**Problem to work on:**
An unchanged copy of all the lines below is expected, and it should contain no pictures.
----------
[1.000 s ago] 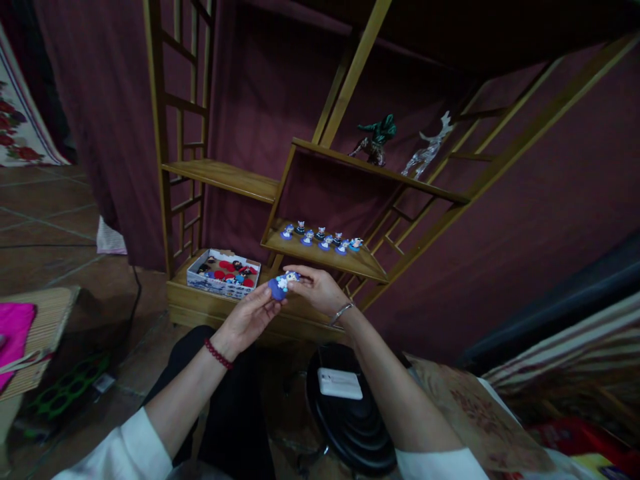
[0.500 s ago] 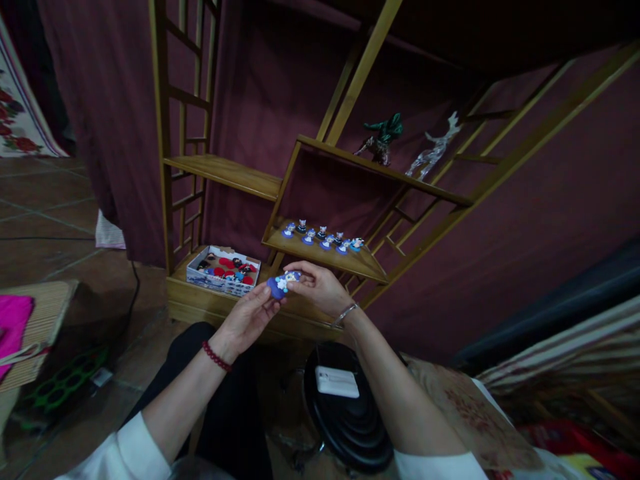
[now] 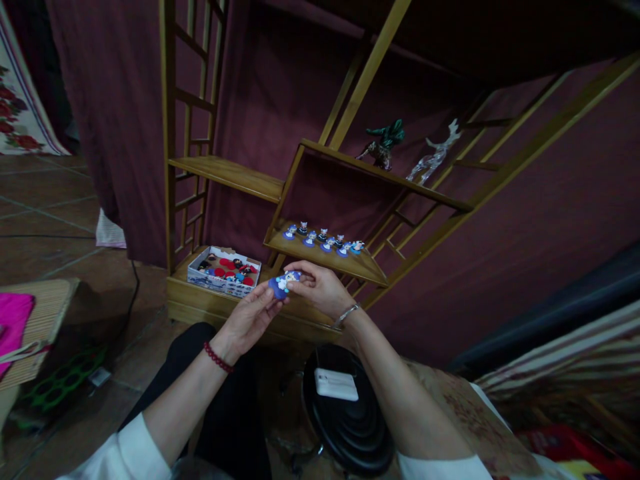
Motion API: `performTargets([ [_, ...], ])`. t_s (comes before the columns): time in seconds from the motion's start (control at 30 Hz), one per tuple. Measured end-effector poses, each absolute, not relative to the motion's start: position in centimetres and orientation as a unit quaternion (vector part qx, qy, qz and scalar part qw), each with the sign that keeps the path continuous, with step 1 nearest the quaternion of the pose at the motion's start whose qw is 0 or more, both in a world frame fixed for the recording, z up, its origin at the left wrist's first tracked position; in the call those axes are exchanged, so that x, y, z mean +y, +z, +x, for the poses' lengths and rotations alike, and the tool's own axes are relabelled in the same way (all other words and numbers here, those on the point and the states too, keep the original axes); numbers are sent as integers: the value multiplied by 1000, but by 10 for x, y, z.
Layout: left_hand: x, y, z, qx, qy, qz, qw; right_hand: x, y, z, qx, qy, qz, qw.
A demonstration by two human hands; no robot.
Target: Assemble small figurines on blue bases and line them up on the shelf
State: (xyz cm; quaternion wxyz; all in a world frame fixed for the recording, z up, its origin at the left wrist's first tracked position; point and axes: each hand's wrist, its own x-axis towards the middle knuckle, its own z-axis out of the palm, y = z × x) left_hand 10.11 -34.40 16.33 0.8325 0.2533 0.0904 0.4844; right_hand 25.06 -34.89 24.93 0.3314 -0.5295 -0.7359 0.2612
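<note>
Where a wooden shelf unit (image 3: 230, 179) stands by a maroon curtain (image 3: 95, 133) on tiled floor (image 3: 50, 190), the left hand (image 3: 250, 320) grips one purple toy (image 3: 280, 287) by its base, the right hand (image 3: 325, 291) its head, before a low shelf (image 3: 367, 269) bearing eight small figures (image 3: 310, 239); two statues (image 3: 391, 137) stand above.

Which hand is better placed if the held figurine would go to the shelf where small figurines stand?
Probably the right hand: it appears nearer the shelf and grasps the head end of the figurine. The left hand holds the purple base, closer to the cardboard box.
</note>
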Motion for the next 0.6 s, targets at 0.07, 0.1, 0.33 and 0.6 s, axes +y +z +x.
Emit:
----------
**Exercise result:**
[1.000 s ago] 
[0.500 s ago] 
[now] 
Motion API: `performTargets([ [_, ...], ])`. t_s (comes before the columns): time in seconds from the motion's start (control at 30 Hz), one per tuple. Measured end-effector poses, each absolute, not relative to the motion's start: position in centimetres and orientation as a unit quaternion (vector part qx, qy, qz and scalar part qw), each with the sign that keeps the path continuous, with step 1 nearest the quaternion of the pose at the motion's start whose qw is 0 or more, both in a world frame fixed for the recording, z up, its origin at the left wrist's first tracked position; in the call those axes are exchanged, so that x, y, z mean +y, +z, +x, for the poses' lengths and rotations alike, and the tool's own axes are relabelled in the same way (all other words and numbers here, those on the point and the states too, keep the original axes); numbers are sent as integers: the value multiplied by 1000, but by 10 for x, y, z.
Layout: left_hand: x, y, z, qx, qy, qz, qw; right_hand: x, y, z, qx, qy, qz, qw.
A demonstration by two human hands; no robot.
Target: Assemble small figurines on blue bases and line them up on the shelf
State: (xyz cm; quaternion wxyz; all in a world frame fixed for the recording, z up, its origin at the left wrist's first tracked position; point and axes: each hand's wrist, its own x-axis towards the middle knuckle, its own z-axis out of the palm, y = z × x) left_hand 10.11 -34.40 16.33 0.8325 0.2533 0.0904 0.4844; right_hand 25.06 -34.89 24.93 0.3314 -0.5295 -0.7359 0.2612
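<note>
Where a wooden shelf unit (image 3: 230, 179) stands by a maroon curtain (image 3: 95, 133) on tiled floor (image 3: 50, 190), the left hand (image 3: 250, 320) grips one purple toy (image 3: 280, 287) by its base, the right hand (image 3: 325, 291) its head, before a low shelf (image 3: 367, 269) bearing eight small figures (image 3: 310, 239); two statues (image 3: 391, 137) stand above.

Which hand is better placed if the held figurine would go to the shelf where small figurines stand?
Probably the right hand: it appears nearer the shelf and grasps the head end of the figurine. The left hand holds the purple base, closer to the cardboard box.
</note>
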Motion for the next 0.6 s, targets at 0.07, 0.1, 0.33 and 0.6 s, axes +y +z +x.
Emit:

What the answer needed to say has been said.